• _What needs to be done_:
From the top of the records below, return each line exactly, ending with the line that contains "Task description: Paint".

[Record extracts — start]

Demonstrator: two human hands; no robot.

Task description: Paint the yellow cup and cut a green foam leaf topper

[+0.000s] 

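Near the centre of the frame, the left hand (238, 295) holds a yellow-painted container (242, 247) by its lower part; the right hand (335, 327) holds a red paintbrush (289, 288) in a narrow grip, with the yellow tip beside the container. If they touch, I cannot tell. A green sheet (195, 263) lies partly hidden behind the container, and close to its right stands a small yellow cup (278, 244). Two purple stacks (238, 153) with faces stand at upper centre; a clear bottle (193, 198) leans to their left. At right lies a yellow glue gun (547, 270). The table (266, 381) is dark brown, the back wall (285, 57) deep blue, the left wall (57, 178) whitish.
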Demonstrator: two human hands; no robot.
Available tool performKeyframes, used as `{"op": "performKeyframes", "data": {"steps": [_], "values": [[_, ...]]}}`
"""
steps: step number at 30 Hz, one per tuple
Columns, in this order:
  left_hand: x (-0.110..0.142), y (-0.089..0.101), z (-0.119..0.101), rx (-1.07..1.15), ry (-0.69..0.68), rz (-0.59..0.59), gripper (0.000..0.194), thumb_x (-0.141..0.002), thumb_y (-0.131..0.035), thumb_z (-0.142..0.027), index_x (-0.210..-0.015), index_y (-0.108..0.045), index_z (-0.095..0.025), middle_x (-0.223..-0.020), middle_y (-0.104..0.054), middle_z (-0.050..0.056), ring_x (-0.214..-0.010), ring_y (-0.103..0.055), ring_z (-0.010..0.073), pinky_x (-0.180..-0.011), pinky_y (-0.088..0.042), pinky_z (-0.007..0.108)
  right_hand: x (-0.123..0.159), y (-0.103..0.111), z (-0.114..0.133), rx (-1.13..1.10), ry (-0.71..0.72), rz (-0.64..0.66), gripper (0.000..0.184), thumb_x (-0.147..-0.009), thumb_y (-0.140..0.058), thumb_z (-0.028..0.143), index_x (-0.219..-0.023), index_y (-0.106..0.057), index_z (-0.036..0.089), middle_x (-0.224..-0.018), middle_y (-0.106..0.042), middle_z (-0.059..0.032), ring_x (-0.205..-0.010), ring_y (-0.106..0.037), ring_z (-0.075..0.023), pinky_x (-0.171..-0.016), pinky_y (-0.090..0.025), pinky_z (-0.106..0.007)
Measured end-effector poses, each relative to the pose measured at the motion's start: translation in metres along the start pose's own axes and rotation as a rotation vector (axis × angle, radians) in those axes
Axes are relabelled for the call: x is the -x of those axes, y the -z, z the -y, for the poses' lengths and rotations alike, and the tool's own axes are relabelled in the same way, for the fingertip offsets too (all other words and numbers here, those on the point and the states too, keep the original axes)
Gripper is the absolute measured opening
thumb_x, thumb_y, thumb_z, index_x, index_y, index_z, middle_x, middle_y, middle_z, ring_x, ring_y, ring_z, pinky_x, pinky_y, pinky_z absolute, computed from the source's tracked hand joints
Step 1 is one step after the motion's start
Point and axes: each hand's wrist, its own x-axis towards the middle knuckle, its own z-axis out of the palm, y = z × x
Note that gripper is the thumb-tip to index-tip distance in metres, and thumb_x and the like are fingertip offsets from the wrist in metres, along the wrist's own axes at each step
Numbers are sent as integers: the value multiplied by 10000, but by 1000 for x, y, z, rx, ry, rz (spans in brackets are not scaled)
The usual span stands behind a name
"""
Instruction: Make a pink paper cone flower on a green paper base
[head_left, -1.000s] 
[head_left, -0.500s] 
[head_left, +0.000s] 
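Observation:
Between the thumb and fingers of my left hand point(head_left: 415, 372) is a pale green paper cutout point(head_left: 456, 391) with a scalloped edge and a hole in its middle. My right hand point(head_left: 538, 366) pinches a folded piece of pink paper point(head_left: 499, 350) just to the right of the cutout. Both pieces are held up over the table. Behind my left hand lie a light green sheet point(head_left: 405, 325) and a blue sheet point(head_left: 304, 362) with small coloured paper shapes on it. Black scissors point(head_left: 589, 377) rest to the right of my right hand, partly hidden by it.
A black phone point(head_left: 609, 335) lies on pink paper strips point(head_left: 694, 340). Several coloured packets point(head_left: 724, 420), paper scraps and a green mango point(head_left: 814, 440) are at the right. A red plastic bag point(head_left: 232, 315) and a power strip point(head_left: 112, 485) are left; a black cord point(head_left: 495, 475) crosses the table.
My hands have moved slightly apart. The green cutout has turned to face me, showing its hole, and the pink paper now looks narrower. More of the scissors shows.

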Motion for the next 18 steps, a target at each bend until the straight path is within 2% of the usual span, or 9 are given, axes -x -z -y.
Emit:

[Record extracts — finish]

• _Written solution_:
Demonstrator: two human hands; no robot.

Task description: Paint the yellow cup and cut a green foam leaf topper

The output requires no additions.